Some within the Left will lend solidarity to the State’s closure of the Pachamama Foundation (FP en español), only with a condition: It must be proven that the closure of FP by the government of Ecuador was not truly based on the anti-oil protest, but rather, was closed down only because the government of Ecuador is anti-imperialist, which also must be “proven.” (Of course, only if a coup should occur could it be “proven” that the leader was not a co-operative driver of neoliberalism. The coup would thus prove the leader would not acquiesce sufficiently to the will of imperial states. We may not have to wait too long for such “proof.”) In reality, one could safely say yes the closure was likely a direct result of both: because of the protests, on top of the reality that it is connected to imperial interests.

One must ask how it is possible to “Stand in Solidarity with Fundación Pachamama” when standing directly behind Fundación Pachamama are US interests. It is vital that we separate the Indigenous people from the Fundación Pachamama as the Foundation (an entity – not a person) is tied to those we claim to oppose and therefore must resist.

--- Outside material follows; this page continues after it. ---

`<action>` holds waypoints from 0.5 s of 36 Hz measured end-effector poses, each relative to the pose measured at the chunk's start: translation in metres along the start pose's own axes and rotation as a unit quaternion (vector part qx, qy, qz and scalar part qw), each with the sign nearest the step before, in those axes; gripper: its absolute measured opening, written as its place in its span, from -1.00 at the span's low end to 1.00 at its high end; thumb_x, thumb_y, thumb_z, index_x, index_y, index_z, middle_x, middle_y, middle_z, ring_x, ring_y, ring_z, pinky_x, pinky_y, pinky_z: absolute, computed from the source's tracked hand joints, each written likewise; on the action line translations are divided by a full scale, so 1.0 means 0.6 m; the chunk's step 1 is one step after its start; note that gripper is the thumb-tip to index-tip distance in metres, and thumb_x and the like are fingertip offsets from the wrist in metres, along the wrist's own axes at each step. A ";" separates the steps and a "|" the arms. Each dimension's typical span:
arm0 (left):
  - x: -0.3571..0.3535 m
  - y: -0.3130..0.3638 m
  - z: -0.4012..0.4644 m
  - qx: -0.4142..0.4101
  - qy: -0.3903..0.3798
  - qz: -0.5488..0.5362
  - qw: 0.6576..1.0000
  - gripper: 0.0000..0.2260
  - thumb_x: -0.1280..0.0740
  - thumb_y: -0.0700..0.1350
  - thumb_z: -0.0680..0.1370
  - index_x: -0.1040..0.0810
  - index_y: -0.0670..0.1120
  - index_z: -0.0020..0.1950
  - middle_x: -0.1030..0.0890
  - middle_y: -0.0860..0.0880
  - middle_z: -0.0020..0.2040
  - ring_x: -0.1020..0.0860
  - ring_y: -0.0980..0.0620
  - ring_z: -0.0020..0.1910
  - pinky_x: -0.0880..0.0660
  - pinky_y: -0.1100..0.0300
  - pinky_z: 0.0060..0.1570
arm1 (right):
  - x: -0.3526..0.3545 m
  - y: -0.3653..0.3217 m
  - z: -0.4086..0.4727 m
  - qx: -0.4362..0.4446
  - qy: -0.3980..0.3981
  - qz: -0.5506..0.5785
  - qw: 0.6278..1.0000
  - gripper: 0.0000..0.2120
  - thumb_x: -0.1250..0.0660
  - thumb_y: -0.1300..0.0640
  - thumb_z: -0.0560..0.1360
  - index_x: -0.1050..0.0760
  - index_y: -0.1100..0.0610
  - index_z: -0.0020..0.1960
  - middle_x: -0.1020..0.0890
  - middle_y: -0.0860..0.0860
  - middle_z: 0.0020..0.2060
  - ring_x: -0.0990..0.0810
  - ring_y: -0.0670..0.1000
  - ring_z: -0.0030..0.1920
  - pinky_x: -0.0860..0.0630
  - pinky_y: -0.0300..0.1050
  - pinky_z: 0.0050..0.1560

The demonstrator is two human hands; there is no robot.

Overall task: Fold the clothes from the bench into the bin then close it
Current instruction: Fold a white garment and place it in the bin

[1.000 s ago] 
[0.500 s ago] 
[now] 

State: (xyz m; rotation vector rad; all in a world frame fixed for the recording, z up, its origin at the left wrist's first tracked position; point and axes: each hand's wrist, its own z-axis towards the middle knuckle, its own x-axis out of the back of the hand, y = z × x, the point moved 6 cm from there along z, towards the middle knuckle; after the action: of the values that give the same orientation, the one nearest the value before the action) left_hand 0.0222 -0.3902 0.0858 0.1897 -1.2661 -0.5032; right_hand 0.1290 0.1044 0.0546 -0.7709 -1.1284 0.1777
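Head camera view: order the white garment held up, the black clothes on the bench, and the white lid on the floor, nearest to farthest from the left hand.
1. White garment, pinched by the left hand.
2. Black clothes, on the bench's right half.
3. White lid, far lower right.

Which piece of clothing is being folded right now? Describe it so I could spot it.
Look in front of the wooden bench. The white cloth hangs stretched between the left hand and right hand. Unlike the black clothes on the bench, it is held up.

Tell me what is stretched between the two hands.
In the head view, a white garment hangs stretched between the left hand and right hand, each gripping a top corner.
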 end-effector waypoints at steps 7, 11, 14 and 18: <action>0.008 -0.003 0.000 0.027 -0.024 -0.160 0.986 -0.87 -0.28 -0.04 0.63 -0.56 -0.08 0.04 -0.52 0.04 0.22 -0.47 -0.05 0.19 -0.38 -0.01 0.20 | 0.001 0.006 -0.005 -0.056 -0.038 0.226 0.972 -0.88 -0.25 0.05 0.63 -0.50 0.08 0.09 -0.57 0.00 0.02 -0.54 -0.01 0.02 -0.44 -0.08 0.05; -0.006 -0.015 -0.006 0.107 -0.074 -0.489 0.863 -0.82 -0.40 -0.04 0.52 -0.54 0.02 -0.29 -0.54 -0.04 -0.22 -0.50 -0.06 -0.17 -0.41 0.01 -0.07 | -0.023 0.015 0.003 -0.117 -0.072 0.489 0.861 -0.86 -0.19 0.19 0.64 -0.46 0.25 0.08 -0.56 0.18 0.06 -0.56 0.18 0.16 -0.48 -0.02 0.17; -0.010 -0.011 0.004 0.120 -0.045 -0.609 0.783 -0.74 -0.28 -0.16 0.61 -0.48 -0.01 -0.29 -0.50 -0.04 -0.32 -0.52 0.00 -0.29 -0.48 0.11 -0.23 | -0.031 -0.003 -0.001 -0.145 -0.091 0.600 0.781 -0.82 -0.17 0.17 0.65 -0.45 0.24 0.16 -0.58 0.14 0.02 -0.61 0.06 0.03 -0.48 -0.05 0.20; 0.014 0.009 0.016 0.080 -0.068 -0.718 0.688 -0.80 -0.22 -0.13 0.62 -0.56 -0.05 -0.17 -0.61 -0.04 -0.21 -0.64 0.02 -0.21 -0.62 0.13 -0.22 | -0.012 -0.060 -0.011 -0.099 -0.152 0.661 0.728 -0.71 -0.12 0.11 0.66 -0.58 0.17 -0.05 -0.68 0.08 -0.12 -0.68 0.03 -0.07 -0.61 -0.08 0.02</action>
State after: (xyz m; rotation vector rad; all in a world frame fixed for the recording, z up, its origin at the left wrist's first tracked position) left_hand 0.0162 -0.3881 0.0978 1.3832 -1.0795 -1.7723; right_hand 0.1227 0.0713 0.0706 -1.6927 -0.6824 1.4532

It is critical to consider the fact that such ties to hegemonic interest alone, as evidenced with Pachamama Foundation, all but discredit any/all legitimate dissent.

Destabilizing Arsenals

On December 12, 2013 in the article Bogota Mayor Falls Victim to Another Right-Wing Coup in Latin America, the author writes: “While the press, as well as the U.S. government, will not acknowledge it, the elimination of progressive political leaders by coups d’état is taking place in Latin America with increasing frequency. The most recent casualty of such measures is Gustavo Petro, the mayor of Bogota (population 6.7 million), who was removed from office this week by the Inspector-General, Alejandro Ordoñez, who alleges that Petro’s efforts in 2012 to de-privatize the garbage collection services harmed ‘the principle of freedom of enterprise.’ Quite shockingly, Ordoñez also banned Petro, who was expected to run for president in 2018, from holding any public office for the next 15 years.”

On February 4, 2012, in the article Destabilizing Arsenals Concealed in US Embassies, the author writes: “Pressing for unchallenged hegemony in the Western Hemisphere, Washington keeps the populist regimes in Latin America under permanent pressure. Outwardly, the U.S. Administration pledges not to resort to military force to displace the ALBA governments in Venezuela, Ecuador, Bolivia, Nicaragua, or Cuba, but in reality Washington’s efforts to undermine them are a constant background of the continent’s political picture. The activity began under president G. Bush and shows no signs of subsiding under president Obama. Supposedly, plans are being devised in the White House that a series of color revolutions will erupt across Latin America in 2013-2014 and derail the continent’s advancement towards tighter integration in the security and other spheres. As the fresh experience of Libya showed with utmost clarity, Washington’s new brand of color revolutions will – in contrast to the former coups which used to be accompanied with outpourings of pacifist rhetoric – involve ferocious fighting and massive fatalities.”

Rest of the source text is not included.